CSTO’ya Kazakistan’ın yanı sıra Rusya, Beyaz Rusya, Ermenistan, Kırgızistan ve Tacikistan da dahildir. Rusya Devlet Duması’nın eski Sovyet cumhuriyetlerinin işlerinden sorumlu komite başkanı Leonid Kalaşnikof, Rus haber ajansı Interfax’a Rusya’nın yardım etmek zorunda olduğunu ve ittifakın bu amaçla kurulduğunu söylemişti. Dolayısıyla Rusya, Kazakistan’a asker sevk ettiğini söyledi. Ermenistan Başbakanı Nikol Paşinyan perşembe gecesi Facebook’ta “Kolektif Güvenlik Antlaşması Örgütü”nün Kazakistan’ın talebine “barış gücü askerleri” göndereceğini yazdı ve askeri yardım sözü verdi. Askerlerin, “ülkedeki durumu istikrara kavuşturmak ve normalleştirmek için” sınırlı bir süre için görevlendirileceği söyleniyor.
Tokayev konuşmasında, güvenlik güçlerinin “mümkün olduğunca sert” hareket edeceklerini de söyledi. Çünkü “çeteler”in ülkedeki büyük altyapı tesislerinin kontrolünü ele geçirdiğini dile getirdi. Dalga dalga büyüyen isyanı “Tehdit değil, devletin bütünlüğünün altını oymak” olarak değerlendirdi. “Resmi binaları yağmalama çağrılarına cevap vermeyin. Bu bir suçtur” diyen Tokoyev, bilindik demagojiye başvurarak ülke çapındaki isyandan “yerli ve yabancı provokatörleri” sorumlu tuttu. Tüm karalama ve kriminalize etme çabalarına rağmen kitlelerin meşru militan başkaldırısı karşısında, rejimin ve ülkenin “istikrarı” tehlikede görünüyor ve rejim büyük bir darbe almış bulunuyor.

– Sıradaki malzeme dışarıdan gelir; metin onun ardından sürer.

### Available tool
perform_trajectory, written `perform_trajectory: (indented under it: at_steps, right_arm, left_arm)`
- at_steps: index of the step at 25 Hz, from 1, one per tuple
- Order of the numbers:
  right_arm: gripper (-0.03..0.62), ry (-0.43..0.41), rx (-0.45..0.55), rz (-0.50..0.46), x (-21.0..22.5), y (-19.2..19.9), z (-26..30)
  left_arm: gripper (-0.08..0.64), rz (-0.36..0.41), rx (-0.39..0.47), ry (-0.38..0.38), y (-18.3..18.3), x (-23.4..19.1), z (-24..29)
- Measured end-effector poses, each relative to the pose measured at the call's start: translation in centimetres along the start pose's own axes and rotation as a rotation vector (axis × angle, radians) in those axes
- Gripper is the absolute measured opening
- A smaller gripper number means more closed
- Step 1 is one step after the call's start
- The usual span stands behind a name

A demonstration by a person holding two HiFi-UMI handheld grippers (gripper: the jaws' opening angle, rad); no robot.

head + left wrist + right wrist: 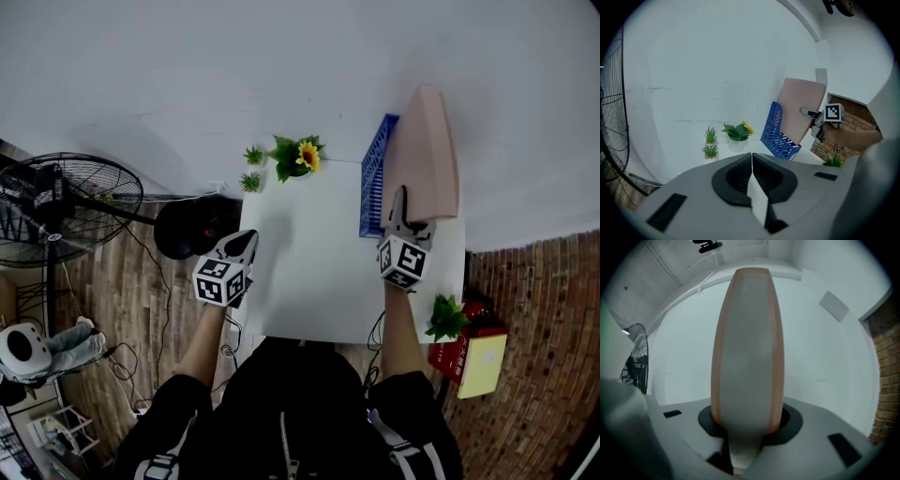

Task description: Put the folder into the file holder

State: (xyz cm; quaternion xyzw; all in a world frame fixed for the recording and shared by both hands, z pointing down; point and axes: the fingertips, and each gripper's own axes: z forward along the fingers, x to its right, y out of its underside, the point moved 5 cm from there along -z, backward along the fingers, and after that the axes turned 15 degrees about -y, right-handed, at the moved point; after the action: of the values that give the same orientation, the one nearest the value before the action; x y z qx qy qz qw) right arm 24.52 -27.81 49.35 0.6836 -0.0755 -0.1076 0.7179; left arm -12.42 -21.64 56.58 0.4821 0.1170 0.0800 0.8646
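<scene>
1. Right tongs (pixel 403 211) are pinched on the near edge of the pink folder (pixel 424 150). The jaws stand partly apart because the fat folder fills the space between them, and both pads squeeze it.
2. Left tongs (pixel 751 161) are closed tight with nothing in them. They hang over the left side of the white table (pixel 309 281), well apart from the folder.
3. The folder sticks out in front of my right tongs, away from me and toward the wall. Its long way runs the same way the tongs point. It stands on its thin edge, not flat, and it leans a bit.
4. The blue file holder (pixel 373 183) sits at the back right of the table, just to the left of the folder. Its long way also runs away from me.
5. In the left gripper view, the folder's low corner is down by the holder's far side. I cannot tell if it is inside a slot yet.
6. My right hand is much nearer, so I think it does the job. The folder needs to go a little left and down into the holder.
</scene>
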Motion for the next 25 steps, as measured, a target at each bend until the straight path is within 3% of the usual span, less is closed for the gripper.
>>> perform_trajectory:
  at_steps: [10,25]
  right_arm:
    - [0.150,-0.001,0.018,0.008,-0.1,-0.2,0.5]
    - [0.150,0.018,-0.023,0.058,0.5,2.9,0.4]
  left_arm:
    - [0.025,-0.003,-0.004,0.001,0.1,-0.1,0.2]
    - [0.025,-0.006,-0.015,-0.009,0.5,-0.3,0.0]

Bir program ve önderlikten yoksun olan bu büyük halk hareketinin ne türden sonuçlar ve kazanımlar yaratacağı, hangi akıbetle karşılaşacağı bir yana, yolun bu gelişmeler üzerinden düzleneceğinden hareketle hareketin kendisi büyük önem taşımaktadır. Emperyalist-kapitalist dünya düzeni özellikle son birkaç on yıldır dizginlerinden boşalmış çok boyutlu yıkım saldırılarıyla dünyanın dört bir tarafında toplumsal patlama dinamikleri yaratmaktadır. Dolayısıyla Kazakistan örneğinin ve daha ilerisinin nerede, nasıl ve ne biçimler içinde geleceği bilinmese de farklı coğrafya ve ülkelerin bu tür “depremlere” aday olduğu muhakkaktır. Uzun yıllardan beridir sarsıcı biçimler içinde kendini dışarı vurmaya başlayan halk hareketleri, isyan ve ayaklanmalar bunun habercisi ve kanıtıdır.